Malaysia plans to launch a flying car, a minister has said, sparking a flood of mockery in a country with a chequered history when it comes to automotive projects.
The prototype of the vehicle, which uses local technology, will be unveiled later this year, said Entrepreneur Development Minister Redzuan Mohamad Yusof, according to state news agency Bernama.
The vehicle cost about one million ringgit ($245,000) to develop and will fly at low altitudes, he said Tuesday, without revealing any more details.
Previous car projects in Malaysia have not always met with great success -- the country started producing Protons in the 1980s but they are routinely criticized for unimaginative models and shoddy workmanship, and their popularity has steadily fallen.

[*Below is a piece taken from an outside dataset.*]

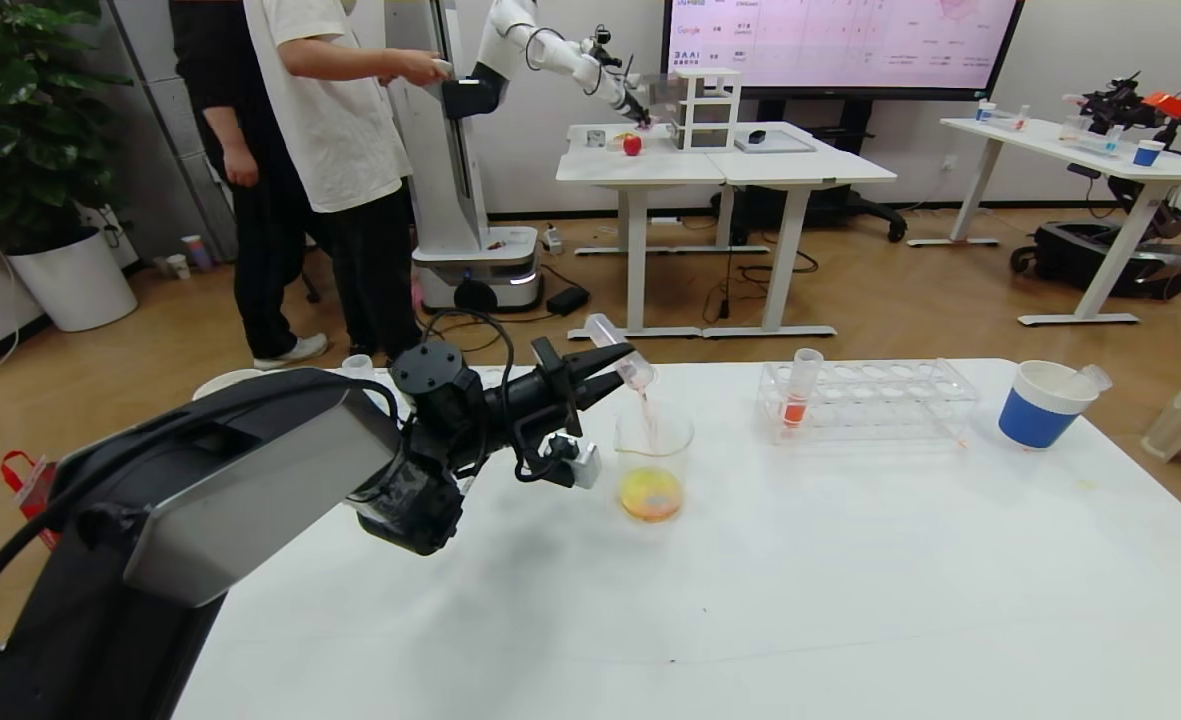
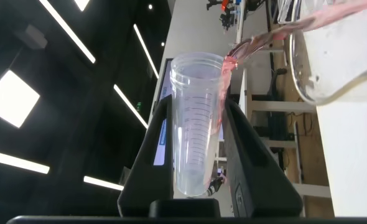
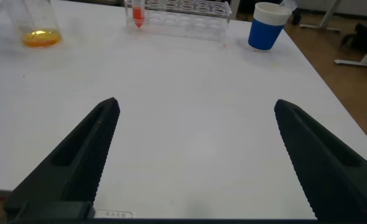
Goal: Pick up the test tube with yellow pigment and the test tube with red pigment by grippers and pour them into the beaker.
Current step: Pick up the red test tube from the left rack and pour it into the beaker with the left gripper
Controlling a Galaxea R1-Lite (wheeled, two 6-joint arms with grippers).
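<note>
My left gripper (image 1: 605,365) is shut on the test tube with red pigment (image 1: 618,352) and holds it tipped, mouth down, over the beaker (image 1: 653,455). A thin pink stream runs from the tube's rim into the beaker, which holds yellow-orange liquid. In the left wrist view the tube (image 2: 196,124) sits between my black fingers (image 2: 249,155), with pink liquid leaving its rim toward the beaker's rim (image 2: 305,81). My right gripper (image 3: 196,106) is open and empty above bare table, out of the head view. No tube with yellow liquid is in view.
A clear tube rack (image 1: 870,398) stands to the right of the beaker and holds a tube of orange-red liquid (image 1: 798,400). A blue-and-white paper cup (image 1: 1045,405) with a clear tube in it stands at the far right. People and another robot are beyond the table.
</note>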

Flying car.......HAHHAHAHAHAHA— intifada🌐 (@myintifada) February 26, 2019
Malaysia 🤓 by PH Govt......so surreal 🤣🤣 pic.twitter.com/45neX9MU6T
For many people, the flying car project was just another harebrained scheme cooked up by foolish politicians.
"Words fail me. I have never read so much stupidity in my life," one commentator wrote online.
Aman Shah posted on Facebook: "How come this idiot is selected as a minister? Solve the public transport problem first, instead of inventing flying car."
Can you imagine, malaysia will be the epicentre of pilot training? You can pilot a flying car, you can pilot jetliners. pic.twitter.com/5OcMmJdmGy— m e r v i n (@pandamerv) February 27, 2019
There have been several attempts around the world to develop flying cars, such as the Transition made by US firm Terrafugia and the AeroMobil, produced in Slovakia.
Both have taken years and a lot of money to develop, and are yet to go on sale.
Some questioned the wisdom of trying to develop a flying vehicle in Malaysia with the national car industry already facing problems.
"We cannot even promote hybrid and electric car properly and sell them at affordable price, now talking about flying cars. What a joke," said one comment.
Since returning for a second stint as prime minister, Mahathir Mohamad -- who previously championed Proton -- has announced plans for a new national car project, triggering widespread criticism.